[Your assignment]
Please print the listing that follows word for word, but skip any pictures it holds.
* * * *
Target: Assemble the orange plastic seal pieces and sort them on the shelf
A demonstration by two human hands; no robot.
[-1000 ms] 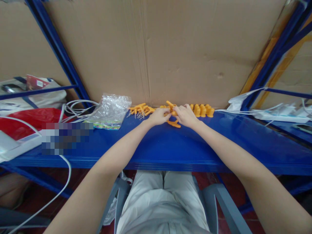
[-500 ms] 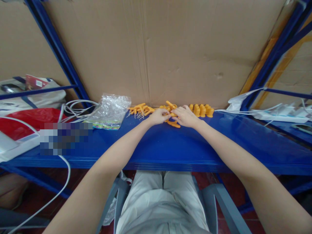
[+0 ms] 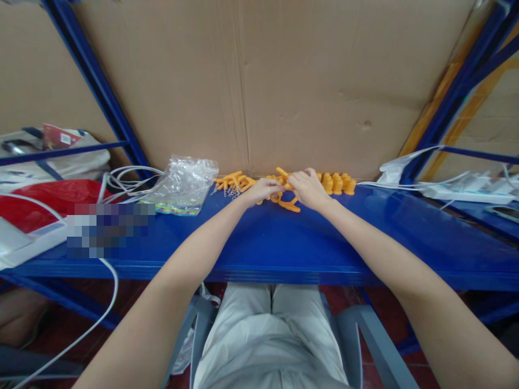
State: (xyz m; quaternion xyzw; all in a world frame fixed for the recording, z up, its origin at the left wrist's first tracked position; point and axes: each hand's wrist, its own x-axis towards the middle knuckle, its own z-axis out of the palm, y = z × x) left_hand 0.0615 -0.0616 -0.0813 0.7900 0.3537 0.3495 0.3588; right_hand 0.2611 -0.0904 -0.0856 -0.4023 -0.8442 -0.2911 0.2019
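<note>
Several orange pieces (image 3: 291, 206) lie on the worktop (image 3: 284, 243) near your left hand (image 3: 263, 190), which has shifted slightly left; I can't tell its grip. Your right hand (image 3: 306, 188) holds an orange part (image 3: 288, 187).

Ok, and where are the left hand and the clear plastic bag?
Left hand (image 3: 261, 190): head view, back of the hand.
Clear plastic bag (image 3: 184, 181): head view, its crinkled middle.

At least six yellow bell-shaped pieces (image 3: 349, 186) show, some hidden; the yellow handles with metal spirals (image 3: 233, 178) overlap too much to count. There are one counter (image 3: 292, 246), one clear plastic bag (image 3: 188, 181), one tote bag (image 3: 87, 160) and two slanting blue posts (image 3: 95, 81).
</note>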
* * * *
[Solution below]
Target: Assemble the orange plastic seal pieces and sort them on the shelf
A demonstration by two human hands; no robot.
[-1000 ms] 
[-500 ms] 
[+0 ms] 
State: (xyz m; quaternion xyzw; all in a world frame fixed for the recording, z up, its origin at the left wrist's first tracked position; point and axes: each hand's wrist, its own x-axis towards the middle knuckle, its own z-axis out of the palm, y = z × x) left_hand 0.0615 -0.0616 -0.0813 0.7900 0.3537 0.3495 0.3588; right_hand 0.2611 -0.0904 -0.0856 -0.4023 -0.8442 -0.2911 0.2019
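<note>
Several orange pieces (image 3: 291, 206) lie on the worktop (image 3: 284, 243) near your left hand (image 3: 263, 190), which has shifted slightly left; I can't tell its grip. Your right hand (image 3: 306, 188) holds an orange part (image 3: 288, 187).

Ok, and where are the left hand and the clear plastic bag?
Left hand (image 3: 261, 190): head view, back of the hand.
Clear plastic bag (image 3: 184, 181): head view, its crinkled middle.

At least six yellow bell-shaped pieces (image 3: 349, 186) show, some hidden; the yellow handles with metal spirals (image 3: 233, 178) overlap too much to count. There are one counter (image 3: 292, 246), one clear plastic bag (image 3: 188, 181), one tote bag (image 3: 87, 160) and two slanting blue posts (image 3: 95, 81).
</note>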

This exercise has been completed.